Repulsive guidance molecule a (RGMa) has now emerged as a molecule with pleiotropic roles, including repulsion, adhesion, migration and differentiation in the nervous system. In this study, adult male Sprague-Dawley (SD) rats received 90-min middle cerebral artery occlusion (MCAO) to observe RGMa/neogenin expression sites after ischemia/reperfusion injury and changes in angiogenesis after treatment with RNA interference using RGMa-specific recombinant adenovirus rAd5-shRNA-RGMa (rAd-shRGMa). To clarify how RGMa mediates angiogenesis, the RGMa function-blocking peptide six fibronectin type III (6FNIII) was also administered, and corresponding changes in vascular endothelial growth factor (VEGF), angiopoietin-2 (Ang2), angiopoietin-1 (Ang1), and brain derived neurotrophic factor (BDNF) were determined by western blotting.
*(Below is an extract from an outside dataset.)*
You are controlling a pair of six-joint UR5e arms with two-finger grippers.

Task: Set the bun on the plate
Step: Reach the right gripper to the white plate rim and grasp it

Both RGMa and its receptor neogenin were expressed in neurons and vessel endothelial cells after ischemia/reperfusion injury, and angiogenesis, coupled with functional recovery, was enhanced after RNA interference against RGMa compared with the vehicle groups. VEGF, Ang2, Ang1 and BDNF expression levels were significantly increased after intervention with rAd-shRGMa or 6FNIII. Thus, RGMa might suppress angiogenesis via VEGF, Ang2, Ang1 and BDNF after cerebral ischemia/reperfusion injury, which has therapeutic potential by reducing these endogenous detrimental mechanisms.